▶ _REQUIRED WORK_
Transcribe the data that follows precisely, omitting nothing.
===== AVAILABLE DATA
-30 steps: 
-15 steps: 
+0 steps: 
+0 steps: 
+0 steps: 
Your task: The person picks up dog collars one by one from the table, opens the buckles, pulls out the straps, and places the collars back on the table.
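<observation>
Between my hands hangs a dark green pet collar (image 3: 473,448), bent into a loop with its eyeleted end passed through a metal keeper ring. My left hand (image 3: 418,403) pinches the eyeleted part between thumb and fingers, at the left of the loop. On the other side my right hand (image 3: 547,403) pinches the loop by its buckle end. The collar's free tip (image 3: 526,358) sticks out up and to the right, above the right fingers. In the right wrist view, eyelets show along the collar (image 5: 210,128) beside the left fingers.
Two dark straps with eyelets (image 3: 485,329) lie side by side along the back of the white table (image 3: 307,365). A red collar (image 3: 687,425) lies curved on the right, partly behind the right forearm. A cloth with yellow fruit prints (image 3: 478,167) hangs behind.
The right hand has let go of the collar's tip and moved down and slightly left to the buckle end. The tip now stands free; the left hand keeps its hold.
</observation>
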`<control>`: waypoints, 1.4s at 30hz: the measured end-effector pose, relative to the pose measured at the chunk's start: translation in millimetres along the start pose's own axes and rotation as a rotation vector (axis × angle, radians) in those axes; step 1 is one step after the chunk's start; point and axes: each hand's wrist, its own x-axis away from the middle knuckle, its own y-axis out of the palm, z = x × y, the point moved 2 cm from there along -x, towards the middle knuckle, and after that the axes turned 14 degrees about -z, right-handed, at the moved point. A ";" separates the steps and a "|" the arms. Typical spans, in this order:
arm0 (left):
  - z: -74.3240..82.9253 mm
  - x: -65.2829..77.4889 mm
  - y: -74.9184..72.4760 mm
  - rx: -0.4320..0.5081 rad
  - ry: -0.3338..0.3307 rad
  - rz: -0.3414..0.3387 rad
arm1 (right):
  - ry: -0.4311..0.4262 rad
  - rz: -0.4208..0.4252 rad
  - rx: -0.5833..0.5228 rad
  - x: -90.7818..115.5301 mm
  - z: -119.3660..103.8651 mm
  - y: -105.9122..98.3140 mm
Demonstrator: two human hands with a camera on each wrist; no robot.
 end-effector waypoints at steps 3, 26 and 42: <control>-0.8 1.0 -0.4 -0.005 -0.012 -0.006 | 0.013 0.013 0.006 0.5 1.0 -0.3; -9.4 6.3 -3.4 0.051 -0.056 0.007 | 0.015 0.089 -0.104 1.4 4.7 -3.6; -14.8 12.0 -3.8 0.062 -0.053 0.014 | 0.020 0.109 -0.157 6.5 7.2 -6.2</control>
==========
▶ _ANSWER TO THIS EXERCISE_
-30 steps: 
-15 steps: 
+0 steps: 
+0 steps: 
+0 steps: 
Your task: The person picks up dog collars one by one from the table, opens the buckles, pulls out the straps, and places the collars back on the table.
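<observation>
Between my hands hangs a dark green pet collar (image 3: 473,448), bent into a loop with its eyeleted end passed through a metal keeper ring. My left hand (image 3: 418,403) pinches the eyeleted part between thumb and fingers, at the left of the loop. On the other side my right hand (image 3: 547,403) pinches the loop by its buckle end. The collar's free tip (image 3: 526,358) sticks out up and to the right, above the right fingers. In the right wrist view, eyelets show along the collar (image 5: 210,128) beside the left fingers.
Two dark straps with eyelets (image 3: 485,329) lie side by side along the back of the white table (image 3: 307,365). A red collar (image 3: 687,425) lies curved on the right, partly behind the right forearm. A cloth with yellow fruit prints (image 3: 478,167) hangs behind.
The right hand has let go of the collar's tip and moved down and slightly left to the buckle end. The tip now stands free; the left hand keeps its hold.
</observation>
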`<control>`: waypoints, 1.4s at 30hz: the measured end-effector pose, relative to the pose measured at the chunk's start: translation in millimetres along the start pose's own axes and rotation as a rotation vector (axis × angle, radians) in those axes; step 1 is one step after the chunk's start; point and axes: each hand's wrist, its own x-axis away from the middle knuckle, its own y-axis out of the palm, z = x × y, the point moved 2 cm from there along -x, towards the middle knuckle, and after that the axes turned 14 degrees about -z, right-handed, at the moved point. A ";" separates the steps and a "|" the arms. Typical spans, in this order:
arm0 (left):
  - z: -74.3240..82.9253 mm
  - x: -65.2829..77.4889 mm
  - y: -74.9184..72.4760 mm
  - rx: -0.4320..0.5081 rad
  - ry: -0.3338..0.3307 rad
  - rz: -0.3414..0.3387 rad
arm1 (right):
  - ry: -0.4311..0.4262 rad
  - rz: -0.4208..0.4252 rad
  - rx: -0.5833..0.5228 rad
  - x: -90.7818..115.5301 mm
  - z: -119.3660..103.8651 mm
  - y: -105.9122..98.3140 mm
Demonstrator: two human hands with a camera on each wrist; no robot.
 end-effector waypoints at steps 3, 26 and 42: <control>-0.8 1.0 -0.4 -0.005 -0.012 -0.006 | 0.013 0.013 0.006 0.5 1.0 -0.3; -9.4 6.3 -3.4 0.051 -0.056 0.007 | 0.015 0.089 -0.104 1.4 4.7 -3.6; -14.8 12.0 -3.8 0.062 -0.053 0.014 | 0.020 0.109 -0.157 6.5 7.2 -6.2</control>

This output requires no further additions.